This week, Sam Altman announced his “favorite feature of ChatGPT so far.” It’s called Pulse, and according Altman, it “works for you overnight” by “thinking about your interests, your connected data, your recent chats, and more.” In the morning, you get a “custom-generated set of stuff you might be interested in,” akin to something a “super-competent personal assistant” might prepare. More broadly, he says, it represents “a shift from being all reactive to being significantly proactive, and extremely personalized.” And then, a recommendation: “It performs super well if you tell ChatGPT more about what’s important to you.”
These are the words of a CEO, of course, so we should expect him to be in sales mode. They’re also the words of a person who has not just adopted the language and jargon of generative AI but done so to the exclusion of everything else. In the narrow context of ChatGPT, and through the personified language of generative AI, Pulse can be given agency, ascribed new talents and qualities, and imbued with novelty. Most other people, however, will look at Pulse and see something less futuristic than familiar: a recommendation feed.
A recent study of ChatGPT use helped clarify what the service’s users are most commonly getting from the chatbot, outlining strong consultative habits: a lot of Google replacement, plenty of quick questions and advice, and some task completion. These interactions all depend on the user initiating in the first place, which, if your goal is to maximize engagement and/or draw people into a more comprehensive platform — to make your product the beginning and end of a user’s computing experience — is limiting. People spend lots of time searching, chatting, and working on their devices, sure. But they also spend a lot of time scrolling. Pulse looks like an attempt to secure at least some of the massive amount of attention captured by feeds and to turn ChatGPT into something more than a tool you can consult — specifically, into a source of content you can consume.

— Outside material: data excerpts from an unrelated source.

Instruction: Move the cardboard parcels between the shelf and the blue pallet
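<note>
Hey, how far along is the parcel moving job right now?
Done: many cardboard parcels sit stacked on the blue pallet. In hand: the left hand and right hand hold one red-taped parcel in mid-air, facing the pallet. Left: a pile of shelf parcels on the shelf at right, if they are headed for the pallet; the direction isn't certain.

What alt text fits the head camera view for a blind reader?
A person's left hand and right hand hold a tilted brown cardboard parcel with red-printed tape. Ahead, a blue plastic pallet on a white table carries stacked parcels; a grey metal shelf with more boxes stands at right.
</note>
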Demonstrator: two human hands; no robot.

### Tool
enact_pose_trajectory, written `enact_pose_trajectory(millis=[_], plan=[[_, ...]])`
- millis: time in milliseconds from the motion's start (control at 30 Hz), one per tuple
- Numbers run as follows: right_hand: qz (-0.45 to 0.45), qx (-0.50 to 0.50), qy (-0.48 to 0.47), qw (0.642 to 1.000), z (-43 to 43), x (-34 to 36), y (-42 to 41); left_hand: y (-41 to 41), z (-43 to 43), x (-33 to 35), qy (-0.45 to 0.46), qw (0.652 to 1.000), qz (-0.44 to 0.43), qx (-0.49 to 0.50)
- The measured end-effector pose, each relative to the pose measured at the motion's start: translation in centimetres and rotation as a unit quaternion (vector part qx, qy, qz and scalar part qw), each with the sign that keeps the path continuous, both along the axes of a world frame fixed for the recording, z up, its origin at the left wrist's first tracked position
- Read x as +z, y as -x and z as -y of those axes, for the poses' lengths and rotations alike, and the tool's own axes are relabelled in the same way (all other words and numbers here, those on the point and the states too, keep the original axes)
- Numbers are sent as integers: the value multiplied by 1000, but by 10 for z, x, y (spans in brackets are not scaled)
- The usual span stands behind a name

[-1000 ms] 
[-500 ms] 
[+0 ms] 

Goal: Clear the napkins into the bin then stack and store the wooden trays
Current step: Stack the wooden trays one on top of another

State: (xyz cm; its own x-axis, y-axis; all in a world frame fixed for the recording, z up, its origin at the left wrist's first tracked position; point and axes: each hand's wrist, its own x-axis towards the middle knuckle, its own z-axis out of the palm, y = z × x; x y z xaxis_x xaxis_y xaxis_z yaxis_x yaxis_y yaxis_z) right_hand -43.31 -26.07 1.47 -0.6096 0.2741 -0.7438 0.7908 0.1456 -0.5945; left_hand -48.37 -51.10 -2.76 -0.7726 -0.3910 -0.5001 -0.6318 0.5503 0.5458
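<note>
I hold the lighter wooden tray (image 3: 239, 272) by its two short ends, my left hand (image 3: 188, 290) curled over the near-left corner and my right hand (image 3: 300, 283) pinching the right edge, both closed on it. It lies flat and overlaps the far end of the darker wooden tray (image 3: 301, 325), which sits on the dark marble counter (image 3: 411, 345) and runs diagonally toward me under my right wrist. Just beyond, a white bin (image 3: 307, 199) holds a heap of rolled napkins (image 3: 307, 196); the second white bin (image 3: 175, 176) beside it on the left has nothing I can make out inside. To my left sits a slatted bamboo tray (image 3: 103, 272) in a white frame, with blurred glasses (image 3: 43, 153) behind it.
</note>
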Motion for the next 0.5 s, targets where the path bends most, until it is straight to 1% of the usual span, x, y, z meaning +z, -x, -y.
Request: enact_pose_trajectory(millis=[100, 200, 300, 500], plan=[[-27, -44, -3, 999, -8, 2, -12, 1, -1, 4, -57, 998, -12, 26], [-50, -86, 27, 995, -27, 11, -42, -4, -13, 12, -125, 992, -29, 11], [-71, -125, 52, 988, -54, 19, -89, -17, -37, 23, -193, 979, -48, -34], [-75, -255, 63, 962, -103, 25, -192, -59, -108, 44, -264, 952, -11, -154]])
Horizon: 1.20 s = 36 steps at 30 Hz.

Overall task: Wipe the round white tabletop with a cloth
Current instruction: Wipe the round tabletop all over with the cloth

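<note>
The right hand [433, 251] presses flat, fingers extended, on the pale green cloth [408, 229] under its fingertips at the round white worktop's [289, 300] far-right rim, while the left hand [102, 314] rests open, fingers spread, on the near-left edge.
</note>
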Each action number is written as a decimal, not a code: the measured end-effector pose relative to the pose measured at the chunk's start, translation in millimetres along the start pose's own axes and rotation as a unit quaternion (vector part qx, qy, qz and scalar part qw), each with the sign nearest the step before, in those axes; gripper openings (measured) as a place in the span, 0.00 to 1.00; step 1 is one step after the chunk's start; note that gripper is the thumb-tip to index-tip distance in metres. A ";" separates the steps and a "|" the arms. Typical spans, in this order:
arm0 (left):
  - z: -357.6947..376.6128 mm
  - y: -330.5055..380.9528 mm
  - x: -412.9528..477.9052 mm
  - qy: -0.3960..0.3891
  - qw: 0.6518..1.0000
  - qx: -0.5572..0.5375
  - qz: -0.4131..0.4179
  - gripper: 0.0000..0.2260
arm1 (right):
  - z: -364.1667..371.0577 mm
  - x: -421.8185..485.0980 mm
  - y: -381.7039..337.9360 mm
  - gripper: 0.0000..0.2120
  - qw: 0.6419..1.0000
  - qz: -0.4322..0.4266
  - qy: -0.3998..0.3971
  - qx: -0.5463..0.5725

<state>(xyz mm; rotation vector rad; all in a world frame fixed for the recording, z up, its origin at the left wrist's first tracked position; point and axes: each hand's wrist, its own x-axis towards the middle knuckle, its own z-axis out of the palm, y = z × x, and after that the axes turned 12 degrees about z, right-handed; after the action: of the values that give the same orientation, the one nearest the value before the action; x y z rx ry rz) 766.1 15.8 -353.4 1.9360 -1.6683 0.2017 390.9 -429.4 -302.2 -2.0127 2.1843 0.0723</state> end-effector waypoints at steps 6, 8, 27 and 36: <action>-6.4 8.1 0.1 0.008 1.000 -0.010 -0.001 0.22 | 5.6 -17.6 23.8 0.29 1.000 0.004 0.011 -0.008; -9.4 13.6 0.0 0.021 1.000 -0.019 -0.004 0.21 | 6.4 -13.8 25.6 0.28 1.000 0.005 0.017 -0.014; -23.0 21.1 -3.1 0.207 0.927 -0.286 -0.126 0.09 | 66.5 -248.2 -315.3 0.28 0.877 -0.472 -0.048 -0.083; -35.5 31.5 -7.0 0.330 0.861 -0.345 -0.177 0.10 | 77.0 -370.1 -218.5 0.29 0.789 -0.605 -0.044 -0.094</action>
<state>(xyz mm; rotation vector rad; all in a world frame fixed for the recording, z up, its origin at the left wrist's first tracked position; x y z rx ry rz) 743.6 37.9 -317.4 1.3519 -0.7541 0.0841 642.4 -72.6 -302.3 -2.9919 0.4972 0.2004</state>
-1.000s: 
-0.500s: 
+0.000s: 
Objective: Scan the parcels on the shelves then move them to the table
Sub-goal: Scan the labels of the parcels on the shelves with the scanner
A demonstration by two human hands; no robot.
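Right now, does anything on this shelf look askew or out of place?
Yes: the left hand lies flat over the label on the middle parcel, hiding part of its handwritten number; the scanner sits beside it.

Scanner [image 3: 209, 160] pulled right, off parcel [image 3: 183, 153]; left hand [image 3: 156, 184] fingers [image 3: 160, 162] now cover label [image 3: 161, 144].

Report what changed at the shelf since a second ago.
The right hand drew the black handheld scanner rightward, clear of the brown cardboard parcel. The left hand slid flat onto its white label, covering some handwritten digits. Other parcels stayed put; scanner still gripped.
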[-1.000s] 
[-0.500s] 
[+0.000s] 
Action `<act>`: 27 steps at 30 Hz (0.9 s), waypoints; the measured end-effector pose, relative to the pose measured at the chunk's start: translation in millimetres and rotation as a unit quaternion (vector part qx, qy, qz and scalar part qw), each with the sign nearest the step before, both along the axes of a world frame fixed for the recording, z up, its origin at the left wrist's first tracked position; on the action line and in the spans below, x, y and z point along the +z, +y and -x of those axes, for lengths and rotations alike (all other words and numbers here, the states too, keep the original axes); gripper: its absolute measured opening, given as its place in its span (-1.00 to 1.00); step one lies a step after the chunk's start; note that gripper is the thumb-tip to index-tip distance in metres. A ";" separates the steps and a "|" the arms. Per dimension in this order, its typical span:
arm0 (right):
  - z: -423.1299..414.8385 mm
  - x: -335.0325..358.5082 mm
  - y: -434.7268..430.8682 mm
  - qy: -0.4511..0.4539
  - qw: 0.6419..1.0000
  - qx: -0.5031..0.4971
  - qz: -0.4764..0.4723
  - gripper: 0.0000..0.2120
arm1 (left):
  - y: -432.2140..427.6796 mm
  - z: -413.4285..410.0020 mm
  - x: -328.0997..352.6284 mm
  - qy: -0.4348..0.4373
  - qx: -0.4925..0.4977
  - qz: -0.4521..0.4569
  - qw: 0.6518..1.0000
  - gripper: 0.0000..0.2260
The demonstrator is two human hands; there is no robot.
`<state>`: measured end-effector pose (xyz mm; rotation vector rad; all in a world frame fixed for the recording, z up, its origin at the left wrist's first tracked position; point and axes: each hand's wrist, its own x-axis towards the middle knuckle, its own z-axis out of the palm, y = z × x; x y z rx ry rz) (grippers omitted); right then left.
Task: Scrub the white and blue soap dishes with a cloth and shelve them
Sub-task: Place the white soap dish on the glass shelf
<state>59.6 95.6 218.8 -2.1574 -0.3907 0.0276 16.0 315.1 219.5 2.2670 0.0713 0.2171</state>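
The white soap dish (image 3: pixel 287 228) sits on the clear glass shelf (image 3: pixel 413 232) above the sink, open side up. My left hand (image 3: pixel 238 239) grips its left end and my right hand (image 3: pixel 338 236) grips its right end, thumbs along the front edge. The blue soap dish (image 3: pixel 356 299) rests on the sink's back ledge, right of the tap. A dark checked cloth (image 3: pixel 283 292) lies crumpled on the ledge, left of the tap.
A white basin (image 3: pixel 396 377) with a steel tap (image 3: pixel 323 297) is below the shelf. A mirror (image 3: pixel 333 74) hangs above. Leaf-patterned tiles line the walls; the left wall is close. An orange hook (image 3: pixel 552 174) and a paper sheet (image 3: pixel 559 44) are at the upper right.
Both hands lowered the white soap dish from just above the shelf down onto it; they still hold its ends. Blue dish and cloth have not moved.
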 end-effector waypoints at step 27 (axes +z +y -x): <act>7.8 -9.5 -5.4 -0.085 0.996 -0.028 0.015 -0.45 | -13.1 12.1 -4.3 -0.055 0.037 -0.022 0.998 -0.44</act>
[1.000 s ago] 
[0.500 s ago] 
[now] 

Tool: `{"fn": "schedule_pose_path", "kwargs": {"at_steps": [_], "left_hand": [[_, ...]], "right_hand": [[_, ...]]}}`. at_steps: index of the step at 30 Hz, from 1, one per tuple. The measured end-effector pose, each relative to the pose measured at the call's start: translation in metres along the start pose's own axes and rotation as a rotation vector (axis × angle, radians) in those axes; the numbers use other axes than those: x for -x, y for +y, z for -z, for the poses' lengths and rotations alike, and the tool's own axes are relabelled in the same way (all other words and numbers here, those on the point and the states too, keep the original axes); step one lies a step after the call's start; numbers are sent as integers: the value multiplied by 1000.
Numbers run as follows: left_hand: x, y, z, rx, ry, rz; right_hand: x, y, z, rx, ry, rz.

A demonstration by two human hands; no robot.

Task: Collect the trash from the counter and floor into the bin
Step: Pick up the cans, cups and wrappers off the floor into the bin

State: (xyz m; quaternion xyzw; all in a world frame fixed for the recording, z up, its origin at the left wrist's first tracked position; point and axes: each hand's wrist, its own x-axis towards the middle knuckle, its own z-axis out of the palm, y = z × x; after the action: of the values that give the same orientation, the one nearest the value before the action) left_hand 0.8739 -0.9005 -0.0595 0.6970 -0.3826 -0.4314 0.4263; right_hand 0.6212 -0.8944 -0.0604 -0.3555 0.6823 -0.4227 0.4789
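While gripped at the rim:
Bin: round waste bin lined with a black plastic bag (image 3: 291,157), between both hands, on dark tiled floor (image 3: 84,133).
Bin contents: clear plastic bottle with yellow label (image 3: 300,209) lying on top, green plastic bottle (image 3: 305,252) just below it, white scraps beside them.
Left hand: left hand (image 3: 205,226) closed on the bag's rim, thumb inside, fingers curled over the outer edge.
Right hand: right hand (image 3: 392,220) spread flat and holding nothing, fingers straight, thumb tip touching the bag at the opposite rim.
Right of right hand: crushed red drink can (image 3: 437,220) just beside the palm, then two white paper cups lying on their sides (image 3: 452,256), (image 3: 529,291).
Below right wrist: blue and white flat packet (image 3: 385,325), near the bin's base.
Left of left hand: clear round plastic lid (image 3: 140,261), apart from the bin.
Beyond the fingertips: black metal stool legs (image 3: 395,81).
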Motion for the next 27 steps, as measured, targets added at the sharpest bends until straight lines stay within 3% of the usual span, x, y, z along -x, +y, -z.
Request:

To back up a little bit: Before the post-ChatGPT AI boom, which has been defined by large language models and chatbot interfaces, the tech industry’s conversations about AI and machine learning centered on recommendations. That was the case for good reason. Platforms that deployed surveillant recommendation engines were taking over the world. Through the 2010s, social platforms drifted from chronological feeds to algorithmic recommendations, drawing on users’ data and behaviors to show them personalized material. TikTok took this model a step further, treating social connections as firmly secondary to AI-driven learning and recommendation (or, put another way, embracing the model of digital ad targeting for the entire social-media experience).
You can hear, in Altman’s announcement, the description of something akin to a TikTok feed: a “custom-generated set of stuff you might be interested in.” For the logical endpoint of compounded “generation” looks like, Meta helpfully announced a cautionary tale in the form of a new AI-feed product called Vibes:
Anyway, an even closer cousin to Pulse, given the use of ChatGPT as a Google replacement, is the algorithmic homepage popularized by products like Google Now, introduced in 2012 with the following description:
It tells you today’s weather before you start your day, how much traffic to expect before you leave for work, when the next train will arrive as you’re standing on the platform, or your favorite team’s score while they’re playing. And the best part? All of this happens automatically. Cards appear throughout the day at the moment you need them.
By 2016, after Google had abandoned the Now branding but incorporated the features across its product lineup, the company said that it was using “machine learning algorithms to better anticipate what’s interesting and important to you.” The aim was to show Google users “sports highlights, top news, engaging videos, new music, stories to read and more” based not only on their interactions with Google but also “what’s trending in your area and around the world. The more you use Google, the better your feed will be.” By then, it had become obvious that personalized recommendation engines were ascendant and that they’d be incorporated into basically any software product that could accommodate them. And why not? At their best, they were useful and therefore sticky; at worst, they produced low-value engagement that could still be monetized.
Early reviews from heavy ChatGPT users suggest the concept makes sense for them: Pulse is like “a newsfeed tailored to recent conversations,” one writes, saying that he wants to “dump even more information and context and app connections into ChatGPT so I can get an even better daily feed.” It’s easy enough to see how populating ChatGPT with recommendations could increase time spent on the app by casual users, too.